Most cost effective built (SNO)

ZhiYuan · December 18, 2020, 2:07am

what is your most cost effective SNO built?
will you consider raspberry pi the most cost effective built? which includes power consumption and hardware cost?

deathlessdd · December 18, 2020, 2:59am

My most cost effective system would be a free system that I got off a marketplace. I started with a 1TB hard drive,then I ran 2 nodes with 1TB each that I had sitting around. I then used storj funds to upgrade hard drives.

Most cost effective would be hardware you already have. Soon as you go out and buy hardware it’s no longer cost effective.

If your talking about efficiency raspberry pi will win for sure. But you will need to take all costs in consideration, and you have to think it will take awhile to recoup the amount If you were to buy hard drives and a rpi4.
If you already have the hardware this is the best way to start off.

joesmoe · December 18, 2020, 3:04am

You will find many differing opinions on this.

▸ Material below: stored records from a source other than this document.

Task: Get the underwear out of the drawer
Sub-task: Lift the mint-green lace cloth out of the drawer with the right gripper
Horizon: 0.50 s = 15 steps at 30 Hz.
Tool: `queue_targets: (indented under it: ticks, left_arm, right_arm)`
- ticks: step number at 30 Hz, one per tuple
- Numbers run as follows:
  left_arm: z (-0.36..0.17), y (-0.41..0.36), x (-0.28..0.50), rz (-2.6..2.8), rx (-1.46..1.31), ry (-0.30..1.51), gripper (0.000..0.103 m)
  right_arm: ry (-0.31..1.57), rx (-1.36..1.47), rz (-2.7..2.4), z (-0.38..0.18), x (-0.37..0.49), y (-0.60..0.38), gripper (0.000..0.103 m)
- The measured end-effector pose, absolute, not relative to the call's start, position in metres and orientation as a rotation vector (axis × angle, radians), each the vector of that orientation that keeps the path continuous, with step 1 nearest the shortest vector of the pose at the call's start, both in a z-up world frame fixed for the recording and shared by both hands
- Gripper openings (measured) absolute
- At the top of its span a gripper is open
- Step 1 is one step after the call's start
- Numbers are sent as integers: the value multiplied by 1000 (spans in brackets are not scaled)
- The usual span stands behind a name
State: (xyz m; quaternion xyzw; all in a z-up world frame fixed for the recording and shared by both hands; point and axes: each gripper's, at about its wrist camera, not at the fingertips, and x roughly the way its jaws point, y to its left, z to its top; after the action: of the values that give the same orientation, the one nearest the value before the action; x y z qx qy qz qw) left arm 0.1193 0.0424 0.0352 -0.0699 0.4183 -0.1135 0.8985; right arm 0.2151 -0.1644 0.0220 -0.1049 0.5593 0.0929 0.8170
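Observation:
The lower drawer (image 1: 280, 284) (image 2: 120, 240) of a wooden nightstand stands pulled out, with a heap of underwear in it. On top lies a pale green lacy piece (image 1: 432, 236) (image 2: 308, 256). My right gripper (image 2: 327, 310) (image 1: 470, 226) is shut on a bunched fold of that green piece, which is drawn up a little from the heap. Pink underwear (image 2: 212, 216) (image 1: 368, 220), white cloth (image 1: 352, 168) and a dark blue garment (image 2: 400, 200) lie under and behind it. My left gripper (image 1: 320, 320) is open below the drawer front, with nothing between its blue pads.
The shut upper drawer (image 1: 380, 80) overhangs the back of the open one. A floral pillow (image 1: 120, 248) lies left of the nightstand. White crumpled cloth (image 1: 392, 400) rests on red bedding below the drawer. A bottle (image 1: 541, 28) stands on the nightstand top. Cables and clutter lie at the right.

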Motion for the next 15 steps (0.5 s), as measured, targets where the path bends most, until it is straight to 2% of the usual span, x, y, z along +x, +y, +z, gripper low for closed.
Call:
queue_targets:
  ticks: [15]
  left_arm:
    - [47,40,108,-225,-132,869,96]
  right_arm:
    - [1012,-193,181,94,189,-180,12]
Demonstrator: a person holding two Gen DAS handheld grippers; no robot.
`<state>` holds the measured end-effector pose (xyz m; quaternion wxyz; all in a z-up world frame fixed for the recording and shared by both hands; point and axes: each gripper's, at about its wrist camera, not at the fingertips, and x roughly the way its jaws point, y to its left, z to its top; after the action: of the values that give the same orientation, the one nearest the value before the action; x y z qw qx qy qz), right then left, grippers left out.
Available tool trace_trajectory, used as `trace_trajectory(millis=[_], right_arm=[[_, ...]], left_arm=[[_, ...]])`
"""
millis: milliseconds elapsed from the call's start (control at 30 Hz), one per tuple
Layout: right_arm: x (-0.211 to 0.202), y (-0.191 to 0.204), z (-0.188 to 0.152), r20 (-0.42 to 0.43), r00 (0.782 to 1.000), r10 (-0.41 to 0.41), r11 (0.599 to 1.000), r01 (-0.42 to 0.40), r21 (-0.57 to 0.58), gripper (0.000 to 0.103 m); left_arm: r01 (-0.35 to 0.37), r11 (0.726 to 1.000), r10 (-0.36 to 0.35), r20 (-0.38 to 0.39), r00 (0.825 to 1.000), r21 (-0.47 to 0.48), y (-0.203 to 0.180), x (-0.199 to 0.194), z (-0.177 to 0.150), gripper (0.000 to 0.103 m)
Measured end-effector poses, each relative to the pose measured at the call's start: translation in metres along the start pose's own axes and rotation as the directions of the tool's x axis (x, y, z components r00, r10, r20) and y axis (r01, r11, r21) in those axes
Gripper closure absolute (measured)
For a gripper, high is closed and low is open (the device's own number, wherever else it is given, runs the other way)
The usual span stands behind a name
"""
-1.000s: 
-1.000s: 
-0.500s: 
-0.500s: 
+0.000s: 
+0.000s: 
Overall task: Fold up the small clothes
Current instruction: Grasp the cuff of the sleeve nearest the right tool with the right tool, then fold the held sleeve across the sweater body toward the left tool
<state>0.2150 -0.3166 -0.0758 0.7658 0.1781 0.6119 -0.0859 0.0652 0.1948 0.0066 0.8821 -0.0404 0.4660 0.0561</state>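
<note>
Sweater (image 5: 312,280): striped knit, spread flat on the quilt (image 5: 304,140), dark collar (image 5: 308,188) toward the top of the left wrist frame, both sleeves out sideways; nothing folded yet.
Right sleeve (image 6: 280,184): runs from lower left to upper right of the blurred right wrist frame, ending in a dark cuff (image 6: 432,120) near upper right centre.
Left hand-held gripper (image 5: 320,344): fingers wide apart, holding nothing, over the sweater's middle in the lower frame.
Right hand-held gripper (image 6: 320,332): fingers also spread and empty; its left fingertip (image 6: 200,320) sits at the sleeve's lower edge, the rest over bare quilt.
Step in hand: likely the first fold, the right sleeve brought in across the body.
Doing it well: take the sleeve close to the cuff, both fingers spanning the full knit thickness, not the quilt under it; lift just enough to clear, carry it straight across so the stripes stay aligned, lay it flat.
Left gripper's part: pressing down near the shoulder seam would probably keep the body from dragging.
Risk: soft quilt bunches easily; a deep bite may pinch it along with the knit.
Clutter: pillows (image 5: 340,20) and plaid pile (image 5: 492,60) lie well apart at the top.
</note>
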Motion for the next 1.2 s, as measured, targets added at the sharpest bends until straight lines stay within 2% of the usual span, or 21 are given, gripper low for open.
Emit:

Please consider that failure due to some weak usb/sata/cheap external hdd could cost you all your held earnings.

For the single drive, single node, beginner, i hear these ODroids? are really good.

TheMightyGreek · December 18, 2020, 6:18am

Indeed I started with an odroid HC2 because I didn’t want to leave my main PC on all the time and it forks like a charm.
It’s tucked behind a clauset with a 120mm fan blowing over the housing to keep it cool. I just hacked the fan to connect to the USB5V and that’s all the power it needs to keep the cpu under 50C, almost set and forget.

andrew2.hart · December 18, 2020, 7:07am

I don’t think you can beat a pi4 booting direct off a wd elements 12tb. If you already have an old phone charger to power it, even better.
But only when the wd elements are on sale

SGC · December 18, 2020, 7:36am

i think scaling is the way it’s cheapest, because basically you don’t want processing to be stuck to your storage, you want to get the best utilization out of your processing power and storage.

the best way to compare is the watts pr TB and when you start on that it turns out that RPI’s might not be as efficient after all, due to their limited CPU bandwidth.

sure if you plan on hooking up 1 or 2 drives then a RPI seems to be the popular choice, being at i think a few watts pr TB…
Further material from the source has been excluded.